Project Autobahn: Removing the Speed Limit from Secure Communication

Terry Nelms
April 20, 2023

With the Internet serving as the new corporate network, providing low-latency, secure connections to any resource is paramount. It’s why we built our Secure Access Service Edge (SASE) module in the first place. A common challenge for SASE providers, however, is throughput. Most cap out at between 300 Mb/s to 500 Mb/s depending on networking conditions, architectures, and protocols used to connect.

Earlier this year, we challenged our engineering team to become a leader in SASE performance while improving security. Invigorated by the opportunity, they analyzed every aspect of SASE to identify ways to reach this goal. From their analysis, the team identified several critical initiatives that would deliver the best overall experience to end users while improving security.

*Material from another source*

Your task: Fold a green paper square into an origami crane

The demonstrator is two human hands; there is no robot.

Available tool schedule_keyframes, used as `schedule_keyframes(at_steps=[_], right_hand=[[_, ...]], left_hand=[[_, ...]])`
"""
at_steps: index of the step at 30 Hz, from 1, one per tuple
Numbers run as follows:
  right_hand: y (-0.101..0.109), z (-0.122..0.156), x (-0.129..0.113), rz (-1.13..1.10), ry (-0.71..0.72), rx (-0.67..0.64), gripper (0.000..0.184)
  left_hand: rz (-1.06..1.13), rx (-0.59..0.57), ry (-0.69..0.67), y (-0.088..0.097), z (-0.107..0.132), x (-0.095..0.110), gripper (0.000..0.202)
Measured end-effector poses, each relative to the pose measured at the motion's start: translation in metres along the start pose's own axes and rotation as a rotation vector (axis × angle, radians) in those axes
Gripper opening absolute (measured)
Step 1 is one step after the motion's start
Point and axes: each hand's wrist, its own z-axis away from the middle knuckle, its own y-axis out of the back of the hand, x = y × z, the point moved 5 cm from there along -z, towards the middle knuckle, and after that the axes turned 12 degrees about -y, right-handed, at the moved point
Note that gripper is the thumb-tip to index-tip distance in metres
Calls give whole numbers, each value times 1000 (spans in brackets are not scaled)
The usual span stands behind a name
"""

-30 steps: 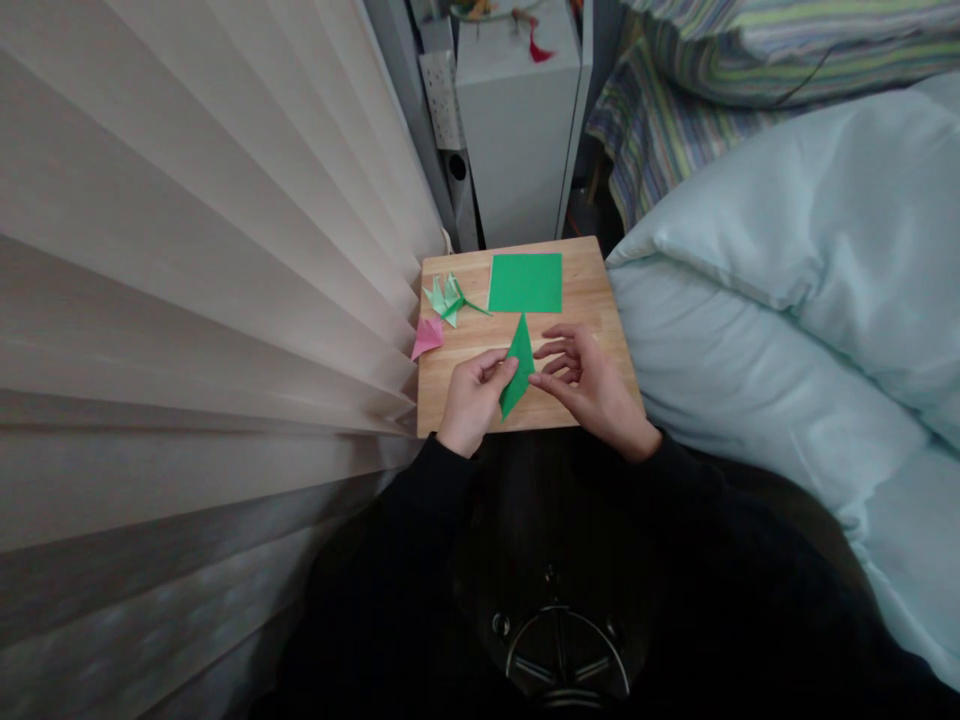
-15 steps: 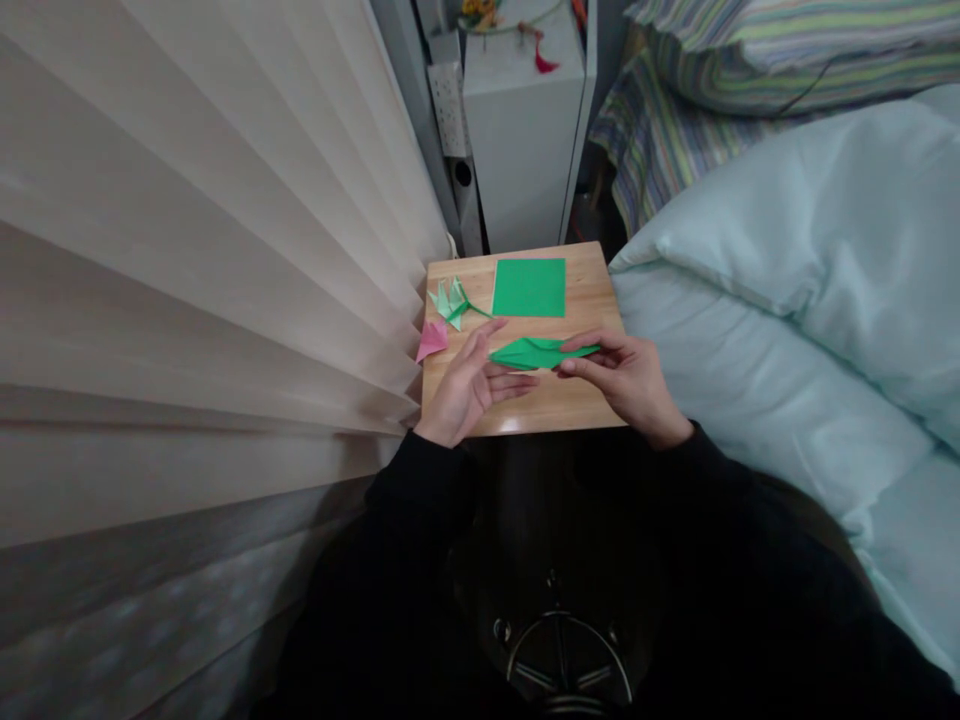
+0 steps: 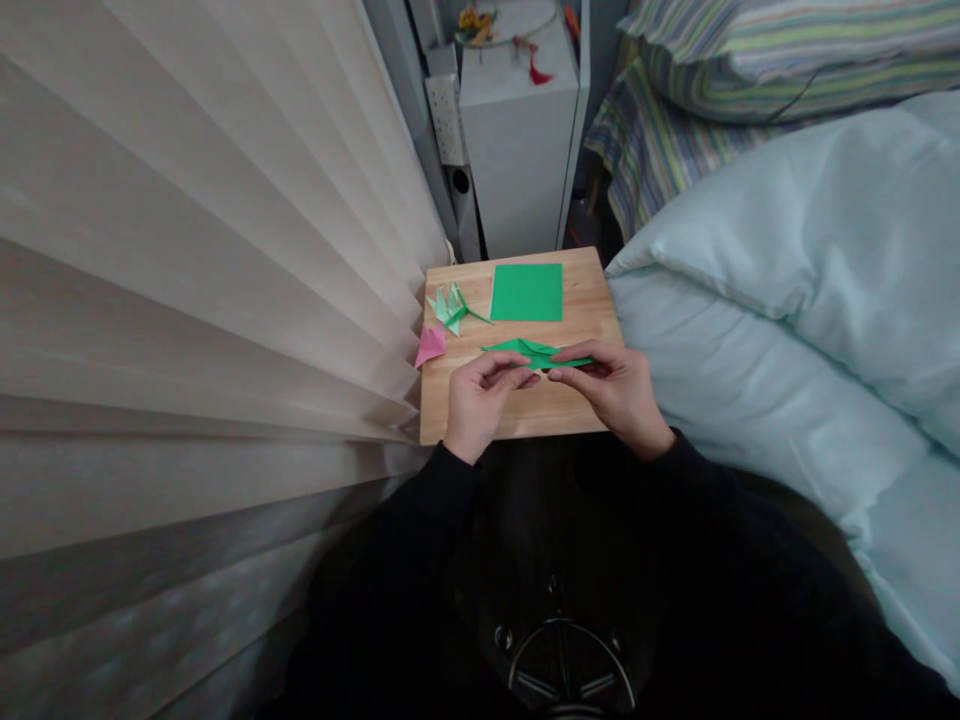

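A long, narrow folded piece of green paper (image 3: 537, 353) lies sideways above the small wooden table (image 3: 577, 300). My left hand (image 3: 480, 395) pinches its left part with curled fingers. My right hand (image 3: 611, 385) pinches its right part between thumb and fingers. Behind the hands a flat green paper square (image 3: 526, 292) rests on the table. A light green folded figure (image 3: 448, 305) sits at the table's back left, and a pink folded piece (image 3: 430, 344) lies at the left edge.
A pleated beige curtain (image 3: 202, 250) fills the left side. Pale blue bedding (image 3: 787, 290) presses against the table's right edge. A white cabinet (image 3: 517, 130) stands behind the table, and a striped blanket (image 3: 720, 70) lies at the back right.
The green folded paper has turned from upright to sideways. My left hand opened as my right hand took it, then closed on its left part.
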Motion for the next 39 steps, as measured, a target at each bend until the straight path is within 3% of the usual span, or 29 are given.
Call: schedule_keyframes(at_steps=[4,11,18,33,39], right_hand=[[-1,0,2,-11,-14,-13,23],[-3,-1,7,-89,-23,-40,18],[-6,-1,11,-95,-65,-42,23],[-7,-1,9,-117,-133,-10,35],[-10,-3,17,-249,-206,1,44]], left_hand=[[-10,22,1,0,0,0,29],[-32,-81,-53,-4,1,4,19],[-38,-4,-84,-1,2,-3,20],[-37,36,-54,-6,6,-4,35],[-63,138,-98,-4,7,3,44]])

The first that we recently launched was our new Web Proxy. The second is Project Autobahn, a new technology that increases throughput for connections from devices to the Secure Global NetworkTM (SGN) Cloud Platform. We're excited to announce that Project Autobahn is now live.

With Project Autobahn, we had three primary goals:

  • Remove speed bottlenecks to achieve maximal throughput
  • Ensure the scalability and stability of the architecture as throughput multiplies
  • Strengthen security through data packet processing and extendibility improvements

Testing the prior implementation

With our goals set, we needed to first understand how far we could push our prior technology that handles connections from devices to the SGN. This technology is a critical component, serving to create a secure tunnel between the user’s device and the SGN while providing three critical functions: authentication, encryption, and routing. Every single data packet protected by the SGN is processed here, making it a key part of the performance equation. We had to minimize latency and maximize throughput to achieve our goal.

Our SGN engineering team ran all manner of tests, pushing our prior implementation to its limits to see if we could increase speeds by at least 3x while lowering CPU utilization on the agent. We load tested different designs across different network conditions, simulating a broad spectrum of real-world scenarios to identify bottlenecks.

The results of the test highlighted opportunities for massive performance improvements, however, it required our teams to build a new technology from the ground up, coordinating across our various engineering teams and working with our data center partners to ensure success.

Back to the drawing board

With our initial goal set, we knew the project would require changes from top to bottom, including a new SGN Connect Agent, different API integrations with Todyl’s portal, new encryption protocols, different packet processing, and much more.

The first step to improving speeds was evaluating existing cryptographic libraries for Project Autobahn’s encryption/decryption process. We had to determine which library would allow for faster packet processing that limited the number of CPU instructions and memory accesses.

We evaluated seven popular cryptographic libraries, optimizing for the hardware architecture and accelerators available in the SGN. After testing all seven, we learned there is more than a 40% difference between the slowest and fastest encryption functions. Based on these results, we selected the fastest one in our test.

From there, we needed to optimize routing. Routing requires the copying/moving of packets, which typically is much more expensive than routing table lookups (longest prefix match). In fact, the processing costs can be higher than every other function performed, including encryption/decryption. We had to minimize these costs.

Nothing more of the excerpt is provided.